Furchtbare Antisemiten, ehrbare Antizionisten – Israel: Projektionsfläche der deutschen Ideologie, schlaflose Nächte der völkischen Paranoia


Die Juden sind es, die die Gleichheit verweigern. In der Denunziation, sie seien elitär und arrogant, kurz: volksfeindlich und glei­cher als gleich, kommt ans Licht, daß man selbst zu Höherem sich berufen fühlt und danach giert, sein Licht nicht länger unter den Scheffel stellen zu müssen. Sie haben, was der Antisemit will, sie verhindern, daß er es be­kommt: die Blutsbande, die dicker sind als Wassersuppe, nationale Identität, Gemeinschaft im Volk, fraglose Einheit als Eigenschaft von Natur und Rasse, Synthesis von Individuum und Gesellschaft jenseits von all­gemeiner Konkurrenz und Futterneid.
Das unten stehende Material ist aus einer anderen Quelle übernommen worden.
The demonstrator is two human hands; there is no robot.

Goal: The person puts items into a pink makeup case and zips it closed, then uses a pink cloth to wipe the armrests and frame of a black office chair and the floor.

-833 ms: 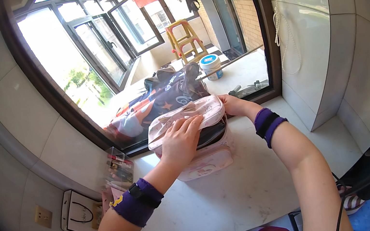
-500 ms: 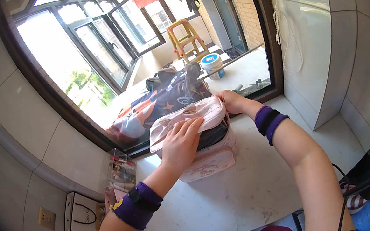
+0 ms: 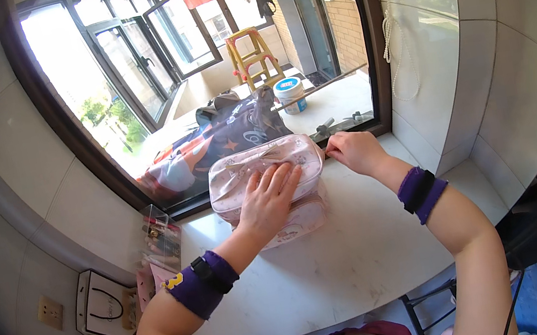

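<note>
Nearest, at the lower edge, two bare forearms with purple wristbands, reaching over a pale marble desk [image 3: 341, 262].

Left hand [image 3: 267, 200] flat on the top of a pink printed pouch bag [image 3: 261, 168], fingers [image 3: 278, 180] spread open and pressing down, gripping nothing; likely there to steady the soft bag and keep it from sliding. Right hand [image 3: 351, 152] at the bag's right end, fingers closed in a pinch on something small there, probably the zipper pull, though too small to tell for sure. Bag lying mid-desk, just in front of the dark window frame [image 3: 372, 43], long side across the view.

Left of the bag, near the sill: a clear plastic box [image 3: 161, 236] of small items, and lower down a white paper bag [image 3: 101, 307] with cord handles against the tiled wall.

Beyond the glass: a dark patterned backpack [image 3: 234, 134] directly behind the pouch, a white tub with a blue lid [image 3: 290, 93], a yellow stool [image 3: 251, 57] farther back, laundry hanging above.

Nothing between hands and bag; the window frame close behind, leaving little room past the right end.
</note>
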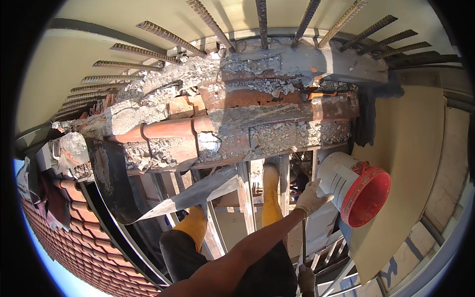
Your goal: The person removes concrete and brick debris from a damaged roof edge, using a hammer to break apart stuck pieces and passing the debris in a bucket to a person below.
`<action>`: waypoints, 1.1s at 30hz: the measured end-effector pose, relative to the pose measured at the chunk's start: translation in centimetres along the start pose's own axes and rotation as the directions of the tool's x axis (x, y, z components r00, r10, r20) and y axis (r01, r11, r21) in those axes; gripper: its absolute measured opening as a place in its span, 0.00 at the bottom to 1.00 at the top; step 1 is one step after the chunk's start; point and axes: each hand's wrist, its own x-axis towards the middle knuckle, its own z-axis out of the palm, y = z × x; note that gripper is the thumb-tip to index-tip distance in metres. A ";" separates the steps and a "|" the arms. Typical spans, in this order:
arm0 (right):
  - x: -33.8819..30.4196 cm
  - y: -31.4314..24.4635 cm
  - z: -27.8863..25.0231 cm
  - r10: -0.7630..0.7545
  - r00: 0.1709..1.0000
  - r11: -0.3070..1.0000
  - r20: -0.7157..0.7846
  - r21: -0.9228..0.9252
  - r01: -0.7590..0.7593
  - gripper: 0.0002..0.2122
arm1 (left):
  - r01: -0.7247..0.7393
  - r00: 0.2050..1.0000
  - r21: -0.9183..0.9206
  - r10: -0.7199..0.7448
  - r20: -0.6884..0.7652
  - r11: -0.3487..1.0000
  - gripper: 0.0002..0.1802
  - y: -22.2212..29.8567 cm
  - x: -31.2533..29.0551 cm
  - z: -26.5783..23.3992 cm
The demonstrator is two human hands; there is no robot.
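My left hand [314,198], in a pale work glove, reaches across to the right with thumb and fingers apart, and nothing shows in it. It is beside a white bucket [341,178] with a red rim, tipped on its side with its mouth toward the lower right. Whether the glove touches the bucket I cannot tell. Near the bottom edge my right hand [307,281], gloved and in shade, is closed around a thin dark rod [304,240]. The rod's upper end passes behind my left wrist.
A broken concrete and brick ledge [277,136] spans the front, with rebar [210,22] jutting beyond it. A pointed grey sheet [198,190] lies across metal beams [246,190] with gaps below. My yellow boots [271,195] are among these beams. Roof tiles [94,237] slope away left.
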 end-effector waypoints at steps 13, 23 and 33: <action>0.8 -36.2 -11.8 -0.762 0.589 0.606 0.267 -0.022 0.795 0.16 | -0.329 0.916 0.776 0.383 0.123 0.539 0.45 9.3 -26.4 -23.1; 29.4 -47.7 -18.8 -0.580 0.810 0.810 -0.088 0.043 0.585 0.21 | 0.385 0.916 0.654 -0.185 -0.355 0.651 0.33 -1.1 -36.5 -29.2; 71.5 -45.5 -15.8 -0.286 0.874 0.958 -0.394 -0.085 0.274 0.33 | 0.831 0.414 -0.030 -0.655 -0.632 0.555 0.27 0.2 -49.8 -29.1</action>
Die gesellschaftlich um die Vernunft gebrachten, auf den Verstand zurückgeworfenen atomisierten Einzelnen sehnen sich nach ihrem Untergang und ihrer Verschmelzung im repressiven Kollektiv, das endlich Ruhe, Ordnung und Überblick schafft. Was dem entgegentritt oder entgegensteht wird in das ‚Wesen des Jüdischen’ proji­ziert, von dem nur loszukommen ist, wenn es ausgetilgt wird.